REQUIRED WORK. Reproduce exactly the line that contains "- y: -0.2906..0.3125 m" and all lines that follow it in the records below, ending with the last one.

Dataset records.

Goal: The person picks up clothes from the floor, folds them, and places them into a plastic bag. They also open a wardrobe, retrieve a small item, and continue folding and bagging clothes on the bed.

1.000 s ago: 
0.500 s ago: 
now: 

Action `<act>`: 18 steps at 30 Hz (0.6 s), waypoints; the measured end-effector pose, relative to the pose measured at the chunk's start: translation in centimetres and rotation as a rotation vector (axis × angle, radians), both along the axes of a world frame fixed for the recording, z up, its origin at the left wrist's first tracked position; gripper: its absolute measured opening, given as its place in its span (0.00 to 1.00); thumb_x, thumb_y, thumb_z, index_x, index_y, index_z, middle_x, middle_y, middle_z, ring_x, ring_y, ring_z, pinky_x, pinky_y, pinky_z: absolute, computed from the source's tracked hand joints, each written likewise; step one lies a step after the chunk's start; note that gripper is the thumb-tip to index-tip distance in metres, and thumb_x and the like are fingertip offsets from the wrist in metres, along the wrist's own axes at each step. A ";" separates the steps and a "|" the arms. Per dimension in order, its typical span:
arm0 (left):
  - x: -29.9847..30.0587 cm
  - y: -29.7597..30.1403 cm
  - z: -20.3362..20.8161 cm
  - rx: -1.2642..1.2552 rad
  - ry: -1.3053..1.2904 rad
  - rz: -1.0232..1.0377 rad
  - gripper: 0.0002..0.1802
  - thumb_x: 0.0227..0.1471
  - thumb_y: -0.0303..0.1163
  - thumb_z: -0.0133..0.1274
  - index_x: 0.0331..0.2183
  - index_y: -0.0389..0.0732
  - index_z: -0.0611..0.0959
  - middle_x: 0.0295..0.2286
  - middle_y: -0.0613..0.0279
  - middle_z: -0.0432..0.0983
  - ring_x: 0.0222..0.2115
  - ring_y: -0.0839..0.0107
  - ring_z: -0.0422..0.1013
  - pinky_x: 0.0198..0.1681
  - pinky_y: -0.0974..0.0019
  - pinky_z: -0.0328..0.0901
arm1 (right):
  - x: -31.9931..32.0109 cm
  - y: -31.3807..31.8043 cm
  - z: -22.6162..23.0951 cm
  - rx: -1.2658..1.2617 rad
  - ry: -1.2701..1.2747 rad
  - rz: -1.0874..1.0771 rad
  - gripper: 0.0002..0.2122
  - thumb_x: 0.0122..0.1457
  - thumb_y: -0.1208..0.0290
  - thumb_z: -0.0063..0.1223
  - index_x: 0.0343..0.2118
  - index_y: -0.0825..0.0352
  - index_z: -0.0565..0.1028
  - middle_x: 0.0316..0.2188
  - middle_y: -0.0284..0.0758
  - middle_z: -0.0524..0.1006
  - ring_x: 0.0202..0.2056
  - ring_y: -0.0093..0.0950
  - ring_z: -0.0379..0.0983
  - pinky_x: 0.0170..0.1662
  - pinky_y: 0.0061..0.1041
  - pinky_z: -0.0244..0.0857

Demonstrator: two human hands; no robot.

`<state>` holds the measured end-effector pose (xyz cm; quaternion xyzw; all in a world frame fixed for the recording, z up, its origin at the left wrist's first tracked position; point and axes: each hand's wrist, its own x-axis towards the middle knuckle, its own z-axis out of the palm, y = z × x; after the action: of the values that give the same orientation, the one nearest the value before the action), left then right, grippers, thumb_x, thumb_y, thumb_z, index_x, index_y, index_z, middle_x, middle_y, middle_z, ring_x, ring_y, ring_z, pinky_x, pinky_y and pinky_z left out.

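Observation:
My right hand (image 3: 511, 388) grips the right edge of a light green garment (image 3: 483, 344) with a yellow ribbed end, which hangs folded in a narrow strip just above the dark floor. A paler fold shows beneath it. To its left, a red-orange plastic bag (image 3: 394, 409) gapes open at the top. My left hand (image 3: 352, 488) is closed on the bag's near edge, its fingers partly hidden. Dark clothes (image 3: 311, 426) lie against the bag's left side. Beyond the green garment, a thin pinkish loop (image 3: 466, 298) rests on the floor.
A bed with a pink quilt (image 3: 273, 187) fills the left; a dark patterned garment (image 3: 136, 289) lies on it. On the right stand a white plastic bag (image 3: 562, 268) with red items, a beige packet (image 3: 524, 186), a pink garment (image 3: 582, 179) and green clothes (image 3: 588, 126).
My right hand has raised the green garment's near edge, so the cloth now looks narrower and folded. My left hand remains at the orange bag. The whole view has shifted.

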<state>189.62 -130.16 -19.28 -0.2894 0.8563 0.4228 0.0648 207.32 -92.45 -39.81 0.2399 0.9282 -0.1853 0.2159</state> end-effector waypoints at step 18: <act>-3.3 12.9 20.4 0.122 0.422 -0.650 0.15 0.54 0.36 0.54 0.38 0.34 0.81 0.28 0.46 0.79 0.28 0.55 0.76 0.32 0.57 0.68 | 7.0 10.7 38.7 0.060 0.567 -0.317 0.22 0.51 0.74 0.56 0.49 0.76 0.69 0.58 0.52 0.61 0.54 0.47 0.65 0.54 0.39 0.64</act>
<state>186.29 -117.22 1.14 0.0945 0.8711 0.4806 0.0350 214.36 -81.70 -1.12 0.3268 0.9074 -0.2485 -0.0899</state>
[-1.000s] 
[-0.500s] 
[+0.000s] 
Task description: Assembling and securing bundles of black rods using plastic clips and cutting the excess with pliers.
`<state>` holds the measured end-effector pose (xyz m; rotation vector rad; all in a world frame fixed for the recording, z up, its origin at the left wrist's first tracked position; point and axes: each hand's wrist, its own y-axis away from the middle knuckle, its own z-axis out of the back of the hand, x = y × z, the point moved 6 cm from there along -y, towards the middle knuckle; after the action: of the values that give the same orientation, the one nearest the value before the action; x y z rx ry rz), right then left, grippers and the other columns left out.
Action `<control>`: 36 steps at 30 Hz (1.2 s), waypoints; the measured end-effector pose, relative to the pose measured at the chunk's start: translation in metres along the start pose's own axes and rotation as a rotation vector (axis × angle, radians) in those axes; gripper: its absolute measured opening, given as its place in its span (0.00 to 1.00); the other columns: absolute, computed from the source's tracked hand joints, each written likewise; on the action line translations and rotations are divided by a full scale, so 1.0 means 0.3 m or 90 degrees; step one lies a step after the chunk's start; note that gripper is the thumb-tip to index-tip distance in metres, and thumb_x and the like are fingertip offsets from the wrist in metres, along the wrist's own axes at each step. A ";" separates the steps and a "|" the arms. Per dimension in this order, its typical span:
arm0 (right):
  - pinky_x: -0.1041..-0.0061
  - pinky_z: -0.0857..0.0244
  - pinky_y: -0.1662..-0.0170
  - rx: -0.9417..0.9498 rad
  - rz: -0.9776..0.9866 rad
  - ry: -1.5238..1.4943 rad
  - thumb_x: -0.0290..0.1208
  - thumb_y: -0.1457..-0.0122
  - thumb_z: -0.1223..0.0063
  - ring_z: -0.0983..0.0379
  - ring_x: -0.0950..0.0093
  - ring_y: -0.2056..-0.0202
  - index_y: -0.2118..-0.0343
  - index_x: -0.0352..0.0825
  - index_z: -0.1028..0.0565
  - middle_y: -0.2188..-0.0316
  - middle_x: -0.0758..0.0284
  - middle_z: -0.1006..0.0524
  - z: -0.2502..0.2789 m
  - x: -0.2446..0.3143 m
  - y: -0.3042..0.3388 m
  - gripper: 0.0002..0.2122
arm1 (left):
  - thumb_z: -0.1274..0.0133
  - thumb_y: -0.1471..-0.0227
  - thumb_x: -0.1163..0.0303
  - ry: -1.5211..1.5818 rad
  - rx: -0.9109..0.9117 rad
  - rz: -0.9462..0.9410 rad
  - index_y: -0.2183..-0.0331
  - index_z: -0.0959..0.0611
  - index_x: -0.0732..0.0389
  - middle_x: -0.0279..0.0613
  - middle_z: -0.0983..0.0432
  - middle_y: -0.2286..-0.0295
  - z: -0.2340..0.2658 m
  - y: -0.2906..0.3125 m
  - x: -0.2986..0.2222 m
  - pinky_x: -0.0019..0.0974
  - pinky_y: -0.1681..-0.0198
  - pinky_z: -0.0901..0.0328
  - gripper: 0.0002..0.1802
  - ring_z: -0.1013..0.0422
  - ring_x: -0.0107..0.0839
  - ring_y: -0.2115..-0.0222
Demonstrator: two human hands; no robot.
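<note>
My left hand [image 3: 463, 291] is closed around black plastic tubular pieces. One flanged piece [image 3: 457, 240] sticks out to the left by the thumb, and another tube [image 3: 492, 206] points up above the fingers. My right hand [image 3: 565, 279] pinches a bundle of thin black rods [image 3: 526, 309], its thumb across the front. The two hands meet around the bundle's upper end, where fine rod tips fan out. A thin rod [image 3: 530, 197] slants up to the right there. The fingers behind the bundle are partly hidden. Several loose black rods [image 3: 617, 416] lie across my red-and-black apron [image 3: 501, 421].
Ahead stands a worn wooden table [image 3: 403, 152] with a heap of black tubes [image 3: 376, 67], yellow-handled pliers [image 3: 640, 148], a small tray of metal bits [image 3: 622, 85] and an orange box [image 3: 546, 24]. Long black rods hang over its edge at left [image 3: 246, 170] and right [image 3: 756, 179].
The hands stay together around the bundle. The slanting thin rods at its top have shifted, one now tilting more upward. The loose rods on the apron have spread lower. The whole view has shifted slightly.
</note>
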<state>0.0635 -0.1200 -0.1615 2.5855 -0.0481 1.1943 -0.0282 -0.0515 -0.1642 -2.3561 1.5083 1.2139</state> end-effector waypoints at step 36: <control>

RESPONSE BOX.
  - y: -0.2906..0.3125 m
  - x: -0.2986..0.2222 m
  - pinky_x: -0.0019..0.0974
  - pinky_y: -0.1681..-0.0198
  - pinky_z: -0.0901..0.0328
  - gripper: 0.0002..0.1802
  - ring_z: -0.1013..0.0422
  - ring_x: -0.0107..0.0839
  - ring_y: -0.2115..-0.0222
Demonstrator: two human hands; no robot.
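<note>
My left hand [image 3: 463, 291] is closed around black plastic tubular pieces. One flanged piece [image 3: 457, 240] sticks out to the left by the thumb, and another tube [image 3: 492, 206] points up above the fingers. My right hand [image 3: 565, 279] pinches a bundle of thin black rods [image 3: 526, 309], its thumb across the front. The two hands meet around the bundle's upper end, where fine rod tips fan out. A thin rod [image 3: 530, 197] slants up to the right there. The fingers behind the bundle are partly hidden. Several loose black rods [image 3: 617, 416] lie across my red-and-black apron [image 3: 501, 421].
Ahead stands a worn wooden table [image 3: 403, 152] with a heap of black tubes [image 3: 376, 67], yellow-handled pliers [image 3: 640, 148], a small tray of metal bits [image 3: 622, 85] and an orange box [image 3: 546, 24]. Long black rods hang over its edge at left [image 3: 246, 170] and right [image 3: 756, 179].
The hands stay together around the bundle. The slanting thin rods at its top have shifted, one now tilting more upward. The loose rods on the apron have spread lower. The whole view has shifted slightly.
</note>
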<state>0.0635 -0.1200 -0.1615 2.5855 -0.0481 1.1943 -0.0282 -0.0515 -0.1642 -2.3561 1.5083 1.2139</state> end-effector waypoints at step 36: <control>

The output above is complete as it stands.